Jibbi Little wins Australian Latte Art Championship

Jibbi Little

Jibbi Little of jibbijug in New South Wales has won the Australian Specialty Coffee Association (ASCA) 2019 Australian Pauls Professional Latte Art Championship.

This marks Jibbi’s fifth attempt at the Australian Latte Art Championship title, placing second most recently in 2018.

Jibbi Little
Allice Park, Jibbi Little and Zhao Ting Wu.

Alice Park of Pure Brew Co in Gordon, NSW placed second, and Zhao Ting Wu of Cote Terra Coffee in Victoria placed third in the competition, held at the 2019 Melbourne International Coffee Expo from 7 to 9 February.

Jibbi’s literary-influenced theme drew inspiration from her favourite stories as a child.

“I think latte art should be meaningful. I don’t want to just pour patterns, I want to leave something special behind,” Jibbi says.

Jibbi’s free pour designs included interpretations of Mary Poppinsand Fantastic Mr. Fox.

“These were some of my favourite books to read growing up,” Jibbi says. “I really wanted to have a nanny when I was growing up because of [Mary Poppins].”

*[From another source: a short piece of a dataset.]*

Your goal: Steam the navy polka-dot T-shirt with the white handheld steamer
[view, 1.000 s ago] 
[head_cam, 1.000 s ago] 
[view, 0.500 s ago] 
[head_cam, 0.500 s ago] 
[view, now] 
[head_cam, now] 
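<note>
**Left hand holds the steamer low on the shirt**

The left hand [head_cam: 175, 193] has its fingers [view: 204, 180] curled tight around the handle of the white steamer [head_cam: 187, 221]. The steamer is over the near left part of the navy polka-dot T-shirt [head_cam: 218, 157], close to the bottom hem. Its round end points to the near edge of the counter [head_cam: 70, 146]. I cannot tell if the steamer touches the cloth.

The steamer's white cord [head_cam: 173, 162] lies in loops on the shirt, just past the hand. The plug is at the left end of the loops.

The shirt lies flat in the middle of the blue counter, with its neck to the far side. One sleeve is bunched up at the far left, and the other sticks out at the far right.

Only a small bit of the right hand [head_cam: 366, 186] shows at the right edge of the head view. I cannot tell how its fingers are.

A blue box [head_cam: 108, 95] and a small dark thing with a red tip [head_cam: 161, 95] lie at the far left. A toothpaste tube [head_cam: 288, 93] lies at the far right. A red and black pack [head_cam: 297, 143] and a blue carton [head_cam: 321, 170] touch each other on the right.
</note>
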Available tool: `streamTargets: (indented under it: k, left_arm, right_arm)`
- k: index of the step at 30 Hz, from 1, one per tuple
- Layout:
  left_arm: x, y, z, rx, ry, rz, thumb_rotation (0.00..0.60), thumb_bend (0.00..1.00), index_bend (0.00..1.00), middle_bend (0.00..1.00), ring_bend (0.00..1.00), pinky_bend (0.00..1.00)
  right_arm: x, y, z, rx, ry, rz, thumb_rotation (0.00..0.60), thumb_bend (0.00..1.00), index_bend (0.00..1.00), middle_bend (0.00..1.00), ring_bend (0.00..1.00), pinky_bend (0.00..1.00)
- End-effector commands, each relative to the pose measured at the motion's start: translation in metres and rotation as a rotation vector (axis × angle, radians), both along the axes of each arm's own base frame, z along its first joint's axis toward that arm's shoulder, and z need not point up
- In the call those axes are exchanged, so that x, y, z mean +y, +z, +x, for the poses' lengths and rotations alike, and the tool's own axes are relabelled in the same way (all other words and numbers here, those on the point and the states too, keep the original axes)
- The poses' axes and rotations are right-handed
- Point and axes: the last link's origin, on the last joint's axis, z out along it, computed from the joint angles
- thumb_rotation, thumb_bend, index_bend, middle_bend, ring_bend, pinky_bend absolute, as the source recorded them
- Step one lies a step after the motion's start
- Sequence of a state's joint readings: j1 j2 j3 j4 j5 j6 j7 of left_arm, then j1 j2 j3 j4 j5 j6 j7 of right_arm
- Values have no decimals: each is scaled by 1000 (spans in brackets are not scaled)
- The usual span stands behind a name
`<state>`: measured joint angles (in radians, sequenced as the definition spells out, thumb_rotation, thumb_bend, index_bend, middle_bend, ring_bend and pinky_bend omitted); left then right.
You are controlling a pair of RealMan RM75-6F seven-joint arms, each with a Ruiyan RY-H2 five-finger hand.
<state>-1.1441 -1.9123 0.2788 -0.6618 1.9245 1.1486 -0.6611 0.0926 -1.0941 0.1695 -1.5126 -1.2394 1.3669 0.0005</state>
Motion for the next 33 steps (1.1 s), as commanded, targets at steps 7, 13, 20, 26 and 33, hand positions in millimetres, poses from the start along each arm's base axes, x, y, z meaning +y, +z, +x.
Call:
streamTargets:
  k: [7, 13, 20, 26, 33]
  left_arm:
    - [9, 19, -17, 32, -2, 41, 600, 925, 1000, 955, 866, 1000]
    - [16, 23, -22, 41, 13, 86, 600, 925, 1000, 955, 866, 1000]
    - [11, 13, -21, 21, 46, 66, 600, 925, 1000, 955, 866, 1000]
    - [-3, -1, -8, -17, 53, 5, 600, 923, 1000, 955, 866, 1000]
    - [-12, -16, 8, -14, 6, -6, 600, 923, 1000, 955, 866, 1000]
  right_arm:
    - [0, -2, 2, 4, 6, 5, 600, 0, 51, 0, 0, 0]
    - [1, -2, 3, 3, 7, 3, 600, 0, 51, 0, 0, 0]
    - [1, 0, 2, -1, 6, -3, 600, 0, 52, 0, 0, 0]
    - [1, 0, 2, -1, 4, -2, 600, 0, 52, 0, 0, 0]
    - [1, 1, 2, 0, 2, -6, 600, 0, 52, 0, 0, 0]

Jibbi also used her fox pattern to win the final round of the 2019 Milklab Barista Battle Series, held at MICE2019 on 8 February.She says she will likely use a more advanced version of the design at the 2019 World Latte Art Championship at World of Coffee in Berlin, Germany from 8 to 10 June.

Jibbi Little
Jibbi Little’s Australian Latte Art Championship designs.

Jibbi’s designer latte art pattern drew inspiration from Aesop’s fable The Lion and the Mouse. She used black colouring to accentuate the mouse’s eye and lion’s paws and facial features.

Runner-up Alice Park drew inspiration from Disney and Pixar for her designs, which included the pelican from Finding Nemo, baby deer from Bambi, and Ariel from Little Mermaid.

The third placed Zhao Ting Wu’s designs were based on mythical creatures, including a guardian griffin, sharp shooting centaur and majestic dragon.

Jibbi Little encourages aspiring latte artists to keep practicing and not give up if they face hurdles at first.

“I didn’t win for five years but just kept trying,” she says. “[Latte art competitions] take a lot of effort and money, but I want [to encourage] new young people to just keep trying.”